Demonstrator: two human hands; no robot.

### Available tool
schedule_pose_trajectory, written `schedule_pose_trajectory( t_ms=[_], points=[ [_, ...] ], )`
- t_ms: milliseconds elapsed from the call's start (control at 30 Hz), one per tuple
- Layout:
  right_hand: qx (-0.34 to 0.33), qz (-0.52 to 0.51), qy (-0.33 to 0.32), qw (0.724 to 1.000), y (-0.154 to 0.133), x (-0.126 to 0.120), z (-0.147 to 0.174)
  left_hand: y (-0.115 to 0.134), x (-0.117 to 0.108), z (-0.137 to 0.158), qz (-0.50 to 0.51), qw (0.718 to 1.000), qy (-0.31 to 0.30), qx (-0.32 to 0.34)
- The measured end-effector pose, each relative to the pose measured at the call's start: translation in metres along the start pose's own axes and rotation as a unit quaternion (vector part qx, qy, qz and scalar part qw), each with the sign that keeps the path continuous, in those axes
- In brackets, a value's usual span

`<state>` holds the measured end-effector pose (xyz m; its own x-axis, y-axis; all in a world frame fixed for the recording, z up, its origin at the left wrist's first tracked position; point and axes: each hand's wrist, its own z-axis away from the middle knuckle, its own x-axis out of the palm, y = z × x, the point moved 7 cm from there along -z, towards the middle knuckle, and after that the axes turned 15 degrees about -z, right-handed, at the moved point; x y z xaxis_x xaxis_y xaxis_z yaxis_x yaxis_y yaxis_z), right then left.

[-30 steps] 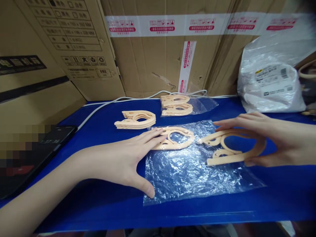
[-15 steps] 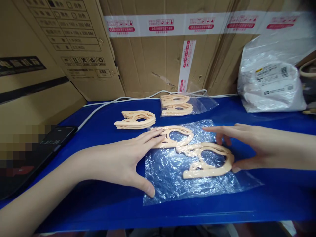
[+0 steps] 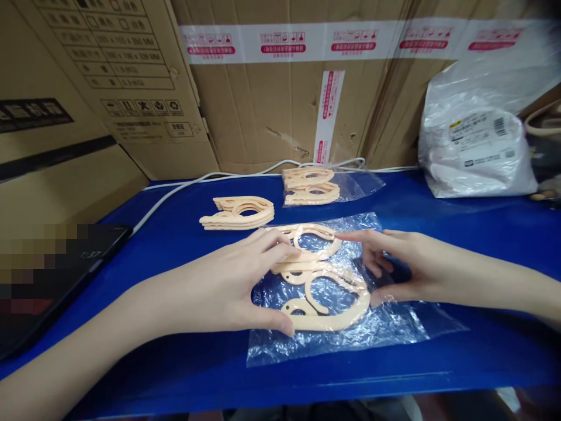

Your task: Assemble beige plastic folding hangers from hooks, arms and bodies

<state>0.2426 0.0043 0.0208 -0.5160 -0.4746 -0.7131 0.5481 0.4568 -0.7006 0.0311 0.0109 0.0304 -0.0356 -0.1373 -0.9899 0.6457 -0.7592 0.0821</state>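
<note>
Two cream folding hangers lie folded side by side at a clear plastic bag (image 3: 390, 327); whether they are inside it or on top, I cannot tell. My left hand (image 3: 232, 280) spans their left ends, fingers over the upper hanger (image 3: 331, 248) and thumb at the left end of the lower hanger (image 3: 324, 323). At their right ends, my right hand (image 3: 403, 263) has its index fingertip against the upper hanger and its thumb beside the lower one's curve. Both hands have thumb and index finger spread apart. The left fingers partly hide the upper hanger.
A stack of folded hangers (image 3: 239, 213) lies behind my left hand. More hangers in a clear bag (image 3: 311, 187) rest farther back. A phone (image 3: 105, 251) is at left, a white cable (image 3: 175, 188) behind. Cardboard boxes (image 3: 263, 105) and a white plastic parcel (image 3: 477, 152) border the blue table (image 3: 184, 362).
The lower hanger has slid left and slightly nearer, its left end now at my left thumb. My right hand has moved left with it, its index fingertip reaching the upper hanger.
</note>
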Motion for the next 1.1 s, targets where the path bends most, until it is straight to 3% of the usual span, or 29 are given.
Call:
schedule_pose_trajectory(
  t_ms=[200, 733, 900, 1100],
  points=[
    [-0.029, 0.025, 0.008, 0.999, 0.0, 0.007, -0.003, 0.003, -0.001, -0.001, 0.007, 1.0, 0.01, 0.019],
    [0.011, 0.004, 0.048, 0.999, -0.003, -0.009, -0.003, 0.003, 0.001, 0.001, 0.008, 1.0, -0.022, 0.008],
    [-0.059, 0.007, 0.082, 0.995, -0.005, -0.01, -0.004, 0.004, 0.0, 0.001, 0.003, 1.0, -0.016, 0.016],
    [-0.136, 0.053, 0.045, 0.988, -0.007, -0.001, -0.004, 0.006, -0.002, -0.001, 0.007, 1.0, -0.005, 0.029]
  ],
)
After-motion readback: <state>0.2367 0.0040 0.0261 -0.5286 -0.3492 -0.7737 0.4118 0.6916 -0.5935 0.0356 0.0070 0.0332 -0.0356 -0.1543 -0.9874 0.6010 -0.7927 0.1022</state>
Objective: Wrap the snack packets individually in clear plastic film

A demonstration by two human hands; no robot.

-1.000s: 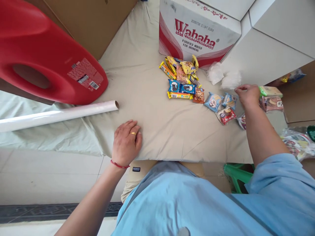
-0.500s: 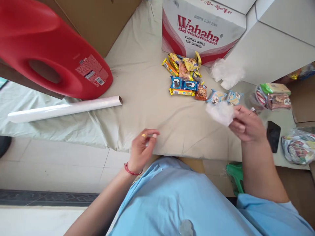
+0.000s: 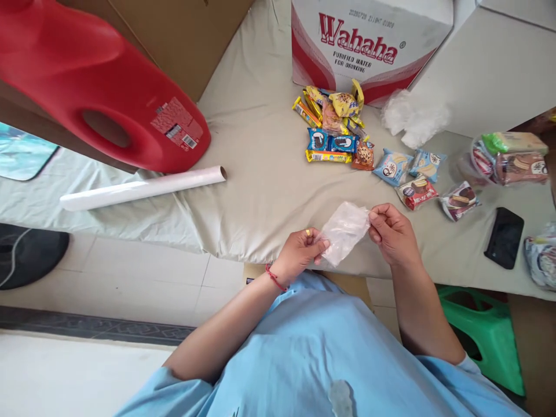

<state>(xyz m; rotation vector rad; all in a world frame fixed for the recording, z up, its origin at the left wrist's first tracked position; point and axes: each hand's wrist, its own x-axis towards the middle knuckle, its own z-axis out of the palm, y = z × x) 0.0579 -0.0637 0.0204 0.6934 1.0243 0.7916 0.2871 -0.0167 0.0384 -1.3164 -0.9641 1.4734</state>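
Note:
Between my two hands a thin, clear plastic bag [image 3: 346,233] is stretched above the table's front edge. My left hand [image 3: 304,250], with a ring and a red bracelet, pinches its lower left corner. At the upper right corner, my right hand [image 3: 393,231] grips it between thumb and fingers. Beyond the bag lie small wrapped snacks: blue packets [image 3: 392,167], a red packet [image 3: 417,192] and a brown-and-white packet [image 3: 460,201]. A pile of yellow snack packets [image 3: 345,105] rests farther back, with dark blue cookie packets [image 3: 343,143] in front of it.
A white and red carton [image 3: 360,43] stands at the back, with crumpled clear bags [image 3: 414,119] beside it. On the left are a big red jug [image 3: 143,110] and a white roll [image 3: 143,188]. A tub of snacks [image 3: 482,159] and a black phone [image 3: 504,237] lie right; a green stool [image 3: 490,341] stands below.
My right hand has brought the plastic bag leftward from over the snacks. My left hand has moved right and taken hold of it, and the bag is now spread flatter.

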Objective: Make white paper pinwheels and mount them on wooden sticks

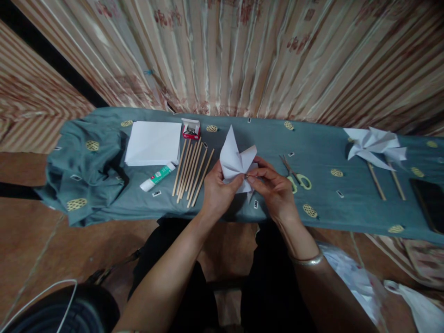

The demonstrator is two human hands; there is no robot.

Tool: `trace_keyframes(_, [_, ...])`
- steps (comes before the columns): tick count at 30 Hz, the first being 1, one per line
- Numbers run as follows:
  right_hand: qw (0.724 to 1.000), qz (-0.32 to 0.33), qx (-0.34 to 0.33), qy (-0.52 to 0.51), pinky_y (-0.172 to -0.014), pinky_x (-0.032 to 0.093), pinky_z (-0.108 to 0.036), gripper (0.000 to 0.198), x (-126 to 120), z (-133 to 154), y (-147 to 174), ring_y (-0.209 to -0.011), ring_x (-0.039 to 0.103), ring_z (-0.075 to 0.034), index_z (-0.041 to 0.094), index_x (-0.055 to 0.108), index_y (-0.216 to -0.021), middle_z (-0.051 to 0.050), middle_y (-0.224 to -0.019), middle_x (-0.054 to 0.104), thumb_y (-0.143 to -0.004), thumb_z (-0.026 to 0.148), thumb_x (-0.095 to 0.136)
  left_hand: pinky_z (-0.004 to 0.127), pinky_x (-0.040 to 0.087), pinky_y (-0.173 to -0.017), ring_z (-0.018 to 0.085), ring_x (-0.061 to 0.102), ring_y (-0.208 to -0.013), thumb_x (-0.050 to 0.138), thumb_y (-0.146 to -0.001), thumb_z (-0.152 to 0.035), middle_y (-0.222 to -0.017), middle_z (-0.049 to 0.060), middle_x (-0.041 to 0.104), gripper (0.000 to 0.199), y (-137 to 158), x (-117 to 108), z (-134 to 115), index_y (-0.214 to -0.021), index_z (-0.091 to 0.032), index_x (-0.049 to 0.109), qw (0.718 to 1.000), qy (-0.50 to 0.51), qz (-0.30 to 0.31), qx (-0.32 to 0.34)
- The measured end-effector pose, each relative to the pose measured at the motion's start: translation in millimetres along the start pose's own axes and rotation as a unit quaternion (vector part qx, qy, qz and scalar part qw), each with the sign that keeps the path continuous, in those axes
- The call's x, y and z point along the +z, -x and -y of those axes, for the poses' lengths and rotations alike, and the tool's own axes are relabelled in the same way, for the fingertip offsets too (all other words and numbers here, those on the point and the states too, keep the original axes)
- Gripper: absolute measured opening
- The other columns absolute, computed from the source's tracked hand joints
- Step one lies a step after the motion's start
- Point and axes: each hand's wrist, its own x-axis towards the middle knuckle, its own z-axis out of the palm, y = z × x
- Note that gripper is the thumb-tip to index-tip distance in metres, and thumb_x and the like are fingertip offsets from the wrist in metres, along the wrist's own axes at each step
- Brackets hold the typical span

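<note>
A white paper pinwheel (pixel 233 155) with folded blades is held above the cloth in front of me. My left hand (pixel 219 186) grips it from the left, its thumb pressed near the centre. My right hand (pixel 272 181) is closed at the pinwheel's middle, fingertips pinching something small and dark that may be a pin; its exact shape is too small to tell. Just right of that hand lie scissors (pixel 297 177) with pale yellow-green handles. Left of my left hand are several wooden sticks (pixel 190 171).
A stack of white paper (pixel 154 143), a glue tube (pixel 158 177) and a small red box (pixel 191 129) of metal pieces lie to the left. Two pinwheels on sticks (pixel 376 144) and a dark phone (pixel 428 203) lie right. The green cloth (pixel 333 199) covers a narrow table before a curtain (pixel 229 60).
</note>
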Motion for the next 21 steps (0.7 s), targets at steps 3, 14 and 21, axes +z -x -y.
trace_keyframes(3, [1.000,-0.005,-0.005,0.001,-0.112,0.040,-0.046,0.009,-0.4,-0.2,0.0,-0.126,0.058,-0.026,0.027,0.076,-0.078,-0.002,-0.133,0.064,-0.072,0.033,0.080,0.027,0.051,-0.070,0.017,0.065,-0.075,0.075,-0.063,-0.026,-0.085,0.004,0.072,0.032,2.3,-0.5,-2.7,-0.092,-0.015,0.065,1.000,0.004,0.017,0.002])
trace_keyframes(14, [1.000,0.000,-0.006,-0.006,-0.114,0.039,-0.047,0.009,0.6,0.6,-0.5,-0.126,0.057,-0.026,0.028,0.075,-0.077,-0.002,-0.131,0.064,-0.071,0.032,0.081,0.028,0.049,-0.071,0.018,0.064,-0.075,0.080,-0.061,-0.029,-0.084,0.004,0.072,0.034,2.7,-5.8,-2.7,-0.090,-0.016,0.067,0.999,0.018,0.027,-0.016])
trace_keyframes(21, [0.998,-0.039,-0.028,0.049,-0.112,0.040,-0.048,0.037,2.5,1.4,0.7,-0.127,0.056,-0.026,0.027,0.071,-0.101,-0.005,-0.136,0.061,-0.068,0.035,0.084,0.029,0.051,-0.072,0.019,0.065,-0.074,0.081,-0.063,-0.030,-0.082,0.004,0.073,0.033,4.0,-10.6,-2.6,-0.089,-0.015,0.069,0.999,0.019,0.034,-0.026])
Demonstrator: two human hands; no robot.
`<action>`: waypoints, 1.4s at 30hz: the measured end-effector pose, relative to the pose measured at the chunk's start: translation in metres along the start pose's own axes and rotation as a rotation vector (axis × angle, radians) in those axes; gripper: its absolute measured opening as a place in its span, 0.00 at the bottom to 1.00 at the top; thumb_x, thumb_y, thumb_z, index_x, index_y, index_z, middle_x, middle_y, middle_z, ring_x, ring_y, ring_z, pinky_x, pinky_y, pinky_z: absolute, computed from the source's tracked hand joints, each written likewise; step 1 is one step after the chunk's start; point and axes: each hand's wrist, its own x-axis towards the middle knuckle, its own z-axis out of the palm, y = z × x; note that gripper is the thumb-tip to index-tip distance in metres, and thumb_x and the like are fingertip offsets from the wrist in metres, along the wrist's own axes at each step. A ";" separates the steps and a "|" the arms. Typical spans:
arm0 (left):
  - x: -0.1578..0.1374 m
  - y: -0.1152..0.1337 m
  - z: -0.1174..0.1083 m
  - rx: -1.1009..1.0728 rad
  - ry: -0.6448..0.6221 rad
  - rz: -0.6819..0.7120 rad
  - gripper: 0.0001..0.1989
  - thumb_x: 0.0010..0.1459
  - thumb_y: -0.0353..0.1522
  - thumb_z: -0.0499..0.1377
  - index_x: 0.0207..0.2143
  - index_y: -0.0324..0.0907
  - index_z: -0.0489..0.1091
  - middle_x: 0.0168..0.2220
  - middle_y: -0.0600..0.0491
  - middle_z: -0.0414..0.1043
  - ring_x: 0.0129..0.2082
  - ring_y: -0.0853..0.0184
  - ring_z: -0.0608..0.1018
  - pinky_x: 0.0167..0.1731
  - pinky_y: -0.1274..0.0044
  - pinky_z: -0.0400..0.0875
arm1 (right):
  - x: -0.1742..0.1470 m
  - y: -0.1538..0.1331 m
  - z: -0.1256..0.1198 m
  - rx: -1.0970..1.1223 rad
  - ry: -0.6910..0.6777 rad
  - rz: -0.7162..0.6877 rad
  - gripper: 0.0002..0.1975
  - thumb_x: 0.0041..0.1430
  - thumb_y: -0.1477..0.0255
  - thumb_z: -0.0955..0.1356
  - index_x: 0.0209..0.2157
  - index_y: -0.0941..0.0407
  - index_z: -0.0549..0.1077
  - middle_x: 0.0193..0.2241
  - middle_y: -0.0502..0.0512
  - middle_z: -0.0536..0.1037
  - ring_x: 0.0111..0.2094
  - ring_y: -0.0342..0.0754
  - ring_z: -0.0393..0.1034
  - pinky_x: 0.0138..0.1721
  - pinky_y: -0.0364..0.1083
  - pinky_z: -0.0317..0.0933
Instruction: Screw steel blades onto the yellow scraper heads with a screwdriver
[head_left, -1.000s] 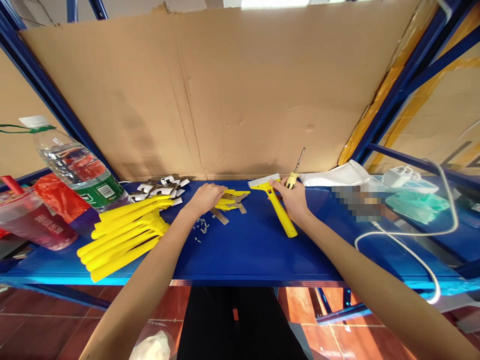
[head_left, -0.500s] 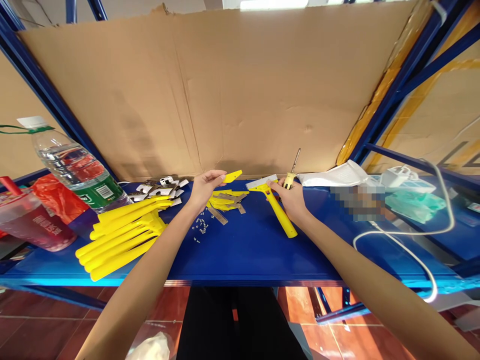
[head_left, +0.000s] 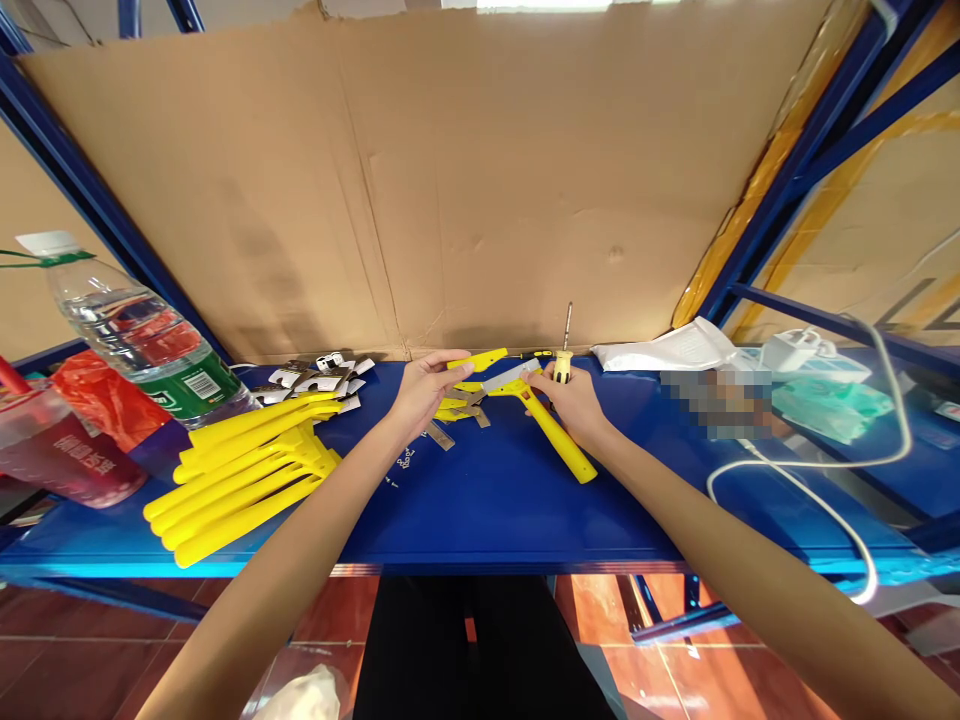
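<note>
Left hand (head_left: 420, 394): fingers pinch a yellow strip (head_left: 486, 359)
Right hand (head_left: 580, 404): fingers curl round a scraper (head_left: 561, 440) and screwdriver (head_left: 562, 366)
Yellow handles (head_left: 236, 490): near left

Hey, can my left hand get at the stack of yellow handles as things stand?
Probably yes: the yellow handles lie close by on the blue table, with nothing seen on top. However, your left hand holds a yellow strip, which it might need to put down first.
</note>
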 end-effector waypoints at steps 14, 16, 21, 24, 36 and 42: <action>-0.007 -0.026 0.008 0.628 -0.170 0.396 0.16 0.65 0.43 0.74 0.51 0.45 0.89 0.51 0.44 0.86 0.49 0.57 0.87 0.51 0.67 0.84 | -0.007 0.005 0.009 0.077 -0.031 0.147 0.31 0.34 0.64 0.91 0.25 0.54 0.71 0.25 0.50 0.78 0.27 0.48 0.76 0.23 0.51 0.84; -0.008 -0.024 0.006 0.695 -0.197 0.433 0.16 0.67 0.41 0.73 0.53 0.46 0.89 0.52 0.45 0.86 0.51 0.56 0.87 0.52 0.67 0.84 | -0.007 0.005 0.009 0.079 -0.025 0.154 0.28 0.38 0.65 0.90 0.25 0.55 0.71 0.25 0.51 0.79 0.27 0.48 0.75 0.23 0.51 0.84; -0.009 -0.023 0.006 0.736 -0.235 0.427 0.17 0.69 0.45 0.72 0.54 0.46 0.89 0.52 0.46 0.86 0.48 0.58 0.87 0.51 0.67 0.85 | -0.007 0.004 0.008 0.096 -0.027 0.153 0.25 0.46 0.68 0.89 0.25 0.55 0.72 0.25 0.51 0.78 0.27 0.47 0.75 0.24 0.50 0.84; -0.011 -0.024 0.007 0.737 -0.237 0.408 0.19 0.69 0.47 0.72 0.53 0.46 0.89 0.50 0.46 0.87 0.44 0.59 0.87 0.45 0.69 0.84 | -0.007 0.002 0.007 0.119 -0.032 0.184 0.24 0.48 0.70 0.88 0.26 0.55 0.72 0.26 0.51 0.77 0.28 0.46 0.74 0.26 0.50 0.85; -0.011 -0.026 0.007 0.817 -0.261 0.427 0.16 0.72 0.46 0.69 0.51 0.45 0.88 0.47 0.47 0.87 0.42 0.61 0.87 0.41 0.72 0.83 | -0.009 -0.003 0.011 0.191 -0.120 0.319 0.08 0.65 0.79 0.77 0.34 0.56 0.77 0.30 0.54 0.79 0.32 0.47 0.77 0.38 0.52 0.88; -0.010 -0.025 0.006 0.863 -0.299 0.494 0.15 0.74 0.43 0.67 0.54 0.47 0.88 0.52 0.48 0.89 0.48 0.58 0.89 0.50 0.70 0.85 | -0.008 0.000 0.008 0.182 -0.178 0.294 0.11 0.62 0.79 0.80 0.31 0.57 0.76 0.27 0.52 0.78 0.31 0.46 0.76 0.41 0.53 0.88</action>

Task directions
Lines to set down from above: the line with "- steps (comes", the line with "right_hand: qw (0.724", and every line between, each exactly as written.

Solution below
- steps (comes before the columns): tick count at 30 Hz, the first being 1, one per line
- Numbers run as follows:
  right_hand: qw (0.724 to 1.000), qz (-0.32 to 0.33), qx (-0.34 to 0.33), qy (-0.52 to 0.51), pinky_y (-0.172 to -0.014), pinky_x (-0.032 to 0.093), pinky_z (-0.108 to 0.036), gripper (0.000 to 0.198), x (-126 to 120), z (-133 to 154), y (-147 to 174), ring_y (-0.209 to -0.011), ring_x (-0.039 to 0.103), ring_z (-0.075 to 0.034), index_z (-0.041 to 0.094), index_x (-0.055 to 0.108), index_y (-0.216 to -0.021), middle_z (-0.051 to 0.050), middle_y (-0.224 to -0.019), middle_x (-0.054 to 0.104), thumb_y (-0.143 to -0.004), thumb_z (-0.026 to 0.148), thumb_x (-0.095 to 0.136)

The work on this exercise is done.